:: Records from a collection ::
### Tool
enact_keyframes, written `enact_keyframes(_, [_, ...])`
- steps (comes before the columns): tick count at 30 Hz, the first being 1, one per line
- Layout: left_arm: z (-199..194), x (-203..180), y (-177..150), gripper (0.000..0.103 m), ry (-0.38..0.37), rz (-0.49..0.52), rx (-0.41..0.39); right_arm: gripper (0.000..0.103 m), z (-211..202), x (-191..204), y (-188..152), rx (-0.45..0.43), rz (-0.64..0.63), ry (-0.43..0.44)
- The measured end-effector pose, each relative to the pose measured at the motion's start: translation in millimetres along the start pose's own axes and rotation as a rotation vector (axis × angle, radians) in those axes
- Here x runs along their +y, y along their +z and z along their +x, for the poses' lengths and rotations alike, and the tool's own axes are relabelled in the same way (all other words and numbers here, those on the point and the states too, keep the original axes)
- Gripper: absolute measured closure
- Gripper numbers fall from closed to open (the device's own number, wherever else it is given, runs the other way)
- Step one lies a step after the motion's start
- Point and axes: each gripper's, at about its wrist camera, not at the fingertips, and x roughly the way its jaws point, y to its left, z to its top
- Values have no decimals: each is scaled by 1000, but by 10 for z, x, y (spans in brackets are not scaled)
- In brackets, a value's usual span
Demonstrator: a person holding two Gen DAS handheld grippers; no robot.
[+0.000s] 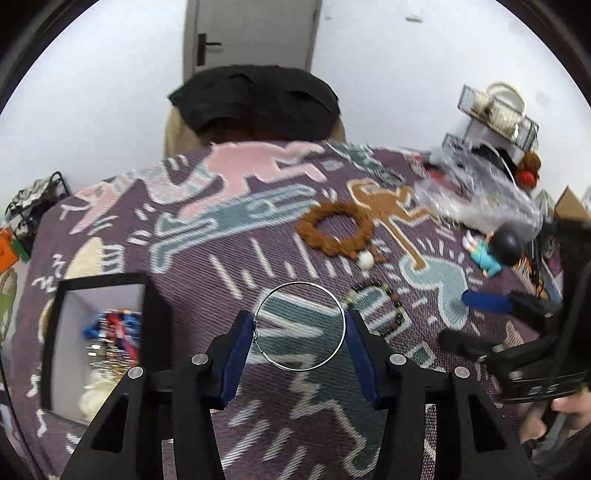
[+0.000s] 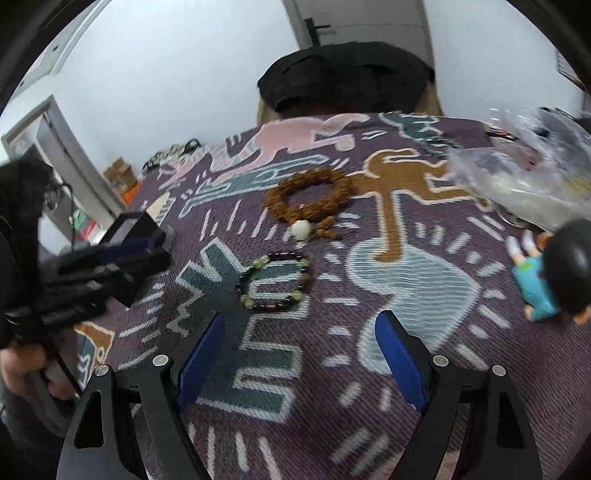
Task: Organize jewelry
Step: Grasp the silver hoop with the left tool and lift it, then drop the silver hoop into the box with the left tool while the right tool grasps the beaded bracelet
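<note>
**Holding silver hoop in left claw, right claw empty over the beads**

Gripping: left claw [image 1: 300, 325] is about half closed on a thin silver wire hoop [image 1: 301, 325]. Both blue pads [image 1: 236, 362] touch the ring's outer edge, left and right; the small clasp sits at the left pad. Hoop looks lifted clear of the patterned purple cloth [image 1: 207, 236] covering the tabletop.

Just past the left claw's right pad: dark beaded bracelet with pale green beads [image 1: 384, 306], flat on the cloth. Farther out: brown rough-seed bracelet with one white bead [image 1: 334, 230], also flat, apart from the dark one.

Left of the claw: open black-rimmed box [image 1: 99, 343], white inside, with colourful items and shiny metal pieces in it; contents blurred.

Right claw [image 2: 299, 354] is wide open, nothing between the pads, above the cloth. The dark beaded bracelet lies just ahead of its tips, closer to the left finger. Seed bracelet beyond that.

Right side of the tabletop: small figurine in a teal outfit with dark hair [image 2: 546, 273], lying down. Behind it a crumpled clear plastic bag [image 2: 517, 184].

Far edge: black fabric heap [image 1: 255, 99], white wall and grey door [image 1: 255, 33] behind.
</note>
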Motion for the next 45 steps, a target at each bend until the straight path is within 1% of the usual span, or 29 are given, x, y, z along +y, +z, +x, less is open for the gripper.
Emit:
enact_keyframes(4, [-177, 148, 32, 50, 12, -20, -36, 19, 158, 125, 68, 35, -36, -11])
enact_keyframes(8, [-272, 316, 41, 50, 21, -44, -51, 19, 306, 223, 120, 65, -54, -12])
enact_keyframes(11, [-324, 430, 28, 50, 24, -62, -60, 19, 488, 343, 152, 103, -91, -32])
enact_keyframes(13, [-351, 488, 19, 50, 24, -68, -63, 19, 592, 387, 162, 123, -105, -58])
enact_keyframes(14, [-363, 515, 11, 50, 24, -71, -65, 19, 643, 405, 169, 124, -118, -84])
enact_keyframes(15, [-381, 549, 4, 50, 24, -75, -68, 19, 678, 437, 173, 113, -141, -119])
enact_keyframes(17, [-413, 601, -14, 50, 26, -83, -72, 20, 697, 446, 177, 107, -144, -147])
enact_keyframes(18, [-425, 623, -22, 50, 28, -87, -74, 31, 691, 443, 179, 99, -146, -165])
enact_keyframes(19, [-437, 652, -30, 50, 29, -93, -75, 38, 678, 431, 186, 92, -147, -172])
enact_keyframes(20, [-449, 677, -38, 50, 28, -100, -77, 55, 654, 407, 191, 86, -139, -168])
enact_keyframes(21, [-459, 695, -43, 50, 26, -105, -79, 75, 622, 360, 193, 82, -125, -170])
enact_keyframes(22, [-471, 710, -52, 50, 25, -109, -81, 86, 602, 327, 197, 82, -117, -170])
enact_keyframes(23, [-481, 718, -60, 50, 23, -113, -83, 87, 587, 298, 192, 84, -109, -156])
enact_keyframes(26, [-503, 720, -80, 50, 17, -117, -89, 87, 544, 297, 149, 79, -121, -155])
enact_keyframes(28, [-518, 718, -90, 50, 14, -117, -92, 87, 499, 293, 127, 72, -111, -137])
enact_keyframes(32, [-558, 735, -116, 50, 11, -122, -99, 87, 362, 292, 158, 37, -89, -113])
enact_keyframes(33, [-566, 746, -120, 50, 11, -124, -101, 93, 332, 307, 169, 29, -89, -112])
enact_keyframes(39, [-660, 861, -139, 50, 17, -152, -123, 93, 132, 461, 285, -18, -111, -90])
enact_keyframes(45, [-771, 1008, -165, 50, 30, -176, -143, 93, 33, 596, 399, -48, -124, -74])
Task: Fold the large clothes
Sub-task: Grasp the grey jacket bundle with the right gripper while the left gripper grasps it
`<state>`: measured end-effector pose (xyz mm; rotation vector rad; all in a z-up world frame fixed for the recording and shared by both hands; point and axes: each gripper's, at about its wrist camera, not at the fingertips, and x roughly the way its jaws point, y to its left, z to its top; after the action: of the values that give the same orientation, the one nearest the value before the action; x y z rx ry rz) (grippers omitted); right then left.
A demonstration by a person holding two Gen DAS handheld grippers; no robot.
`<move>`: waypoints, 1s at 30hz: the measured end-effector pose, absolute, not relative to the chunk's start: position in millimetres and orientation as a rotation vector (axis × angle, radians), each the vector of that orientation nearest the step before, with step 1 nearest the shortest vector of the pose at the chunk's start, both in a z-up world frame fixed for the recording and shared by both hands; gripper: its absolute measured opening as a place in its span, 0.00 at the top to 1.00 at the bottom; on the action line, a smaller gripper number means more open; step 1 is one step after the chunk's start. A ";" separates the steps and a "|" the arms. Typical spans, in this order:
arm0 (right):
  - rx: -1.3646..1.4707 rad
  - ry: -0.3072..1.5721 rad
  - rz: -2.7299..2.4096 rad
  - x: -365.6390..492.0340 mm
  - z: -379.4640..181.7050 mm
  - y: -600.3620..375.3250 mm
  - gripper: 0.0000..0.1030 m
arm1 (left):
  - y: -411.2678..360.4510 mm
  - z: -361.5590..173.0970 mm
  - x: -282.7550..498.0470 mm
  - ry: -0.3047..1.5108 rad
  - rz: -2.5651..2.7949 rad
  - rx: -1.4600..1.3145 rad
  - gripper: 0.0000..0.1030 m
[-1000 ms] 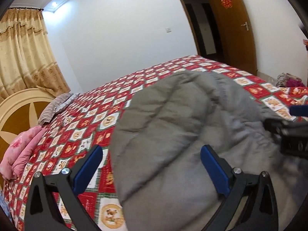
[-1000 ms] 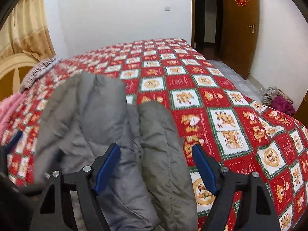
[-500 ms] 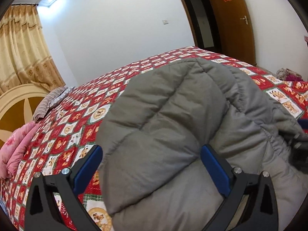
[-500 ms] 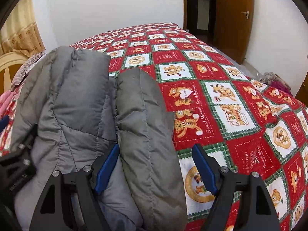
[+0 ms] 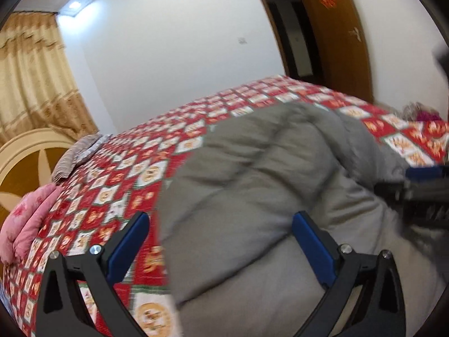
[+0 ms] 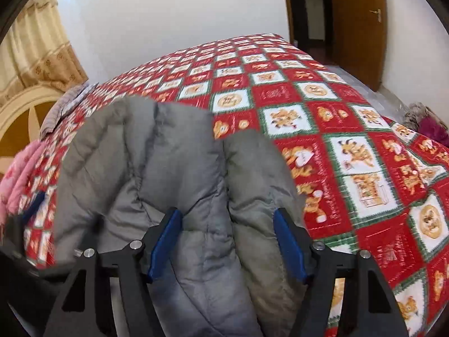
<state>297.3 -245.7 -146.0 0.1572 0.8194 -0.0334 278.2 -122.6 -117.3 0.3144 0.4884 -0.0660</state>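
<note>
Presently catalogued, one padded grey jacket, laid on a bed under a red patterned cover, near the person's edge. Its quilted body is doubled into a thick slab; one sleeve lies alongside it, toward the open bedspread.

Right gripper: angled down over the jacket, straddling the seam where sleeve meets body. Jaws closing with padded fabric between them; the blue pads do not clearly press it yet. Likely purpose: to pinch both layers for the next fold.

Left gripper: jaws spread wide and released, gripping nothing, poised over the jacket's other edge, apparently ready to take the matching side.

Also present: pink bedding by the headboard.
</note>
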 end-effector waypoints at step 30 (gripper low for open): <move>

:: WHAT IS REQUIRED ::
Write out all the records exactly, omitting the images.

:: TASK RESULT ::
### Tool
enact_keyframes, written `enact_keyframes(_, [_, ...])`
- steps (comes before the columns): tick count at 30 Hz, the first being 1, one per line
- Layout: left_arm: z (-199..194), x (-203..180), y (-177..150), gripper (0.000..0.103 m), ry (-0.38..0.37), rz (-0.49..0.52), rx (-0.41..0.39); right_arm: gripper (0.000..0.103 m), z (-211..202), x (-191..204), y (-188..152), rx (-0.45..0.43), rz (-0.64..0.63), ry (-0.43..0.44)
- The measured end-effector pose, each relative to the pose measured at the motion's start: translation in millimetres along the start pose's own axes and rotation as a rotation vector (axis × angle, radians) in those axes
- Here x runs along their +y, y along their +z and z along their +x, for the poses' lengths and rotations alike, and the tool's own axes are relabelled in the same way (all other words and numbers here, those on the point and the states too, keep the original axes)
- Gripper: absolute measured closure
- Gripper numbers fall from closed to open (the device's own number, wherever else it is given, runs the other way)
- Step one lies a step after the motion's start
- Point and axes: each gripper's, at about its wrist camera, not at the fingertips, and x roughly the way its jaws point, y to its left, z to its top
- Values have no decimals: each is scaled by 1000, but by 10 for z, x, y (spans in brackets are not scaled)
- In brackets, a value's usual span
Demonstrator: a person holding two Gen DAS handheld grippers; no robot.
[+0.000s] 
[+0.000s] 
Task: Organize jewelry
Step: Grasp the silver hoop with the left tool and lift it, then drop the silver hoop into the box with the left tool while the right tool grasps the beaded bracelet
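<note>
**Holding silver hoop in left claw, right claw empty over the beads**

Gripping: left claw [image 1: 300, 325] is about half closed on a thin silver wire hoop [image 1: 301, 325]. Both blue pads [image 1: 236, 362] touch the ring's outer edge, left and right; the small clasp sits at the left pad. Hoop looks lifted clear of the patterned purple cloth [image 1: 207, 236] covering the tabletop.

Just past the left claw's right pad: dark beaded bracelet with pale green beads [image 1: 384, 306], flat on the cloth. Farther out: brown rough-seed bracelet with one white bead [image 1: 334, 230], also flat, apart from the dark one.

Left of the claw: open black-rimmed box [image 1: 99, 343], white inside, with colourful items and shiny metal pieces in it; contents blurred.

Right claw [image 2: 299, 354] is wide open, nothing between the pads, above the cloth. The dark beaded bracelet lies just ahead of its tips, closer to the left finger. Seed bracelet beyond that.

Right side of the tabletop: small figurine in a teal outfit with dark hair [image 2: 546, 273], lying down. Behind it a crumpled clear plastic bag [image 2: 517, 184].

Far edge: black fabric heap [image 1: 255, 99], white wall and grey door [image 1: 255, 33] behind.
</note>
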Motion for the next 45 steps, a target at each bend until the straight path is within 1% of the usual span, or 29 are given, x, y, z along +y, +z, +x, less is open for the gripper.
Emit:
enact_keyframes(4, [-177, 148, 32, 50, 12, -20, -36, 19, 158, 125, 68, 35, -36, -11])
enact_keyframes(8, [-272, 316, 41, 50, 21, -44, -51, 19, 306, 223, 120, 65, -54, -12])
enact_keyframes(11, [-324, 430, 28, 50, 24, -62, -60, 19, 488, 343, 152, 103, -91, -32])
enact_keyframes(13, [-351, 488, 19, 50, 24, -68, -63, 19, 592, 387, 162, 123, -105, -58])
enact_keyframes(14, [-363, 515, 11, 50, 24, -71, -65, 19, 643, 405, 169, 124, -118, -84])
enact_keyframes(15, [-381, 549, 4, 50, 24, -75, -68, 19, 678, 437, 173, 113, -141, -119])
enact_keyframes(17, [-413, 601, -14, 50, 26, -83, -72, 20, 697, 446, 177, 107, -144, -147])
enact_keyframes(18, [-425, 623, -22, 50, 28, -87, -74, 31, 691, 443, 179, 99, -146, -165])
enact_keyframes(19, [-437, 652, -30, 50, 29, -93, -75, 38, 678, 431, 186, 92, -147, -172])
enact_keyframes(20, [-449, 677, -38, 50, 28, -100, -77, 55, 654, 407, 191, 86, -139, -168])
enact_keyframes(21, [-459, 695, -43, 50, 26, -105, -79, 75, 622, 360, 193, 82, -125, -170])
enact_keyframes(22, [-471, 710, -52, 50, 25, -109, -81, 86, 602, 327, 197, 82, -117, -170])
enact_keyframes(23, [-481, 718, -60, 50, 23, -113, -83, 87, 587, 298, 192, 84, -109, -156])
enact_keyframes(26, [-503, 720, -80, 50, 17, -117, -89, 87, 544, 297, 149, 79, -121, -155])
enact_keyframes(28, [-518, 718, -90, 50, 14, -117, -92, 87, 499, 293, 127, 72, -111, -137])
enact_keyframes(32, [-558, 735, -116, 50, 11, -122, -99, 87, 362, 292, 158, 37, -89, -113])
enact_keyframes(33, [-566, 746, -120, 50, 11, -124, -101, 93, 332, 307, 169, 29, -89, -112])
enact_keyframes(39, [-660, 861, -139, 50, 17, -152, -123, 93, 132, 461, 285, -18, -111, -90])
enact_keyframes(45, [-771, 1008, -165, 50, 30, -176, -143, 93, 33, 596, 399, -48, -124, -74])
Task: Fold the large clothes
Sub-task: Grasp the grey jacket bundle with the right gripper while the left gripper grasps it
`<state>`: measured end-effector pose (xyz mm; rotation vector rad; all in a z-up world frame fixed for the recording and shared by both hands; point and axes: each gripper's, at about its wrist camera, not at the fingertips, and x roughly the way its jaws point, y to its left, z to its top; after the action: of the values that give the same orientation, the one nearest the value before the action; x y z rx ry rz) (grippers omitted); right then left.
A demonstration by a person holding two Gen DAS handheld grippers; no robot.
`<move>`: waypoints, 1s at 30hz: the measured end-effector pose, absolute, not relative to the chunk's start: position in millimetres and orientation as a rotation vector (axis × angle, radians), each the vector of that orientation nearest the step before, with step 1 nearest the shortest vector of the pose at the chunk's start, both in a z-up world frame fixed for the recording and shared by both hands; gripper: its absolute measured opening as a place in its span, 0.00 at the top to 1.00 at the bottom; on the action line, a smaller gripper number means more open; step 1 is one step after the chunk's start. A ";" separates the steps and a "|" the arms. Typical spans, in this order:
arm0 (right):
  - rx: -1.3646..1.4707 rad
  - ry: -0.3072..1.5721 rad
  - rz: -2.7299..2.4096 rad
  - x: -365.6390..492.0340 mm
  - z: -379.4640..181.7050 mm
  - y: -600.3620..375.3250 mm
  - gripper: 0.0000..0.1030 m
arm1 (left):
  - y: -411.2678..360.4510 mm
  - z: -361.5590..173.0970 mm
  - x: -282.7550..498.0470 mm
  - ry: -0.3047..1.5108 rad
  - rz: -2.5651..2.7949 rad
  - rx: -1.4600..1.3145 rad
  - gripper: 0.0000..0.1030 m
[-1000 ms] 
[-1000 ms] 
[-500 ms] 
[-500 ms] 
[+0 ms] 
[+0 ms] 
<state>297.3 -245.7 -146.0 0.1572 0.8194 -0.0334 278.2 -122.6 -117.3 0.3144 0.4884 -0.0660</state>
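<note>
Presently catalogued, one padded grey jacket, laid on a bed under a red patterned cover, near the person's edge. Its quilted body is doubled into a thick slab; one sleeve lies alongside it, toward the open bedspread.

Right gripper: angled down over the jacket, straddling the seam where sleeve meets body. Jaws closing with padded fabric between them; the blue pads do not clearly press it yet. Likely purpose: to pinch both layers for the next fold.

Left gripper: jaws spread wide and released, gripping nothing, poised over the jacket's other edge, apparently ready to take the matching side.

Also present: pink bedding by the headboard.
</note>
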 end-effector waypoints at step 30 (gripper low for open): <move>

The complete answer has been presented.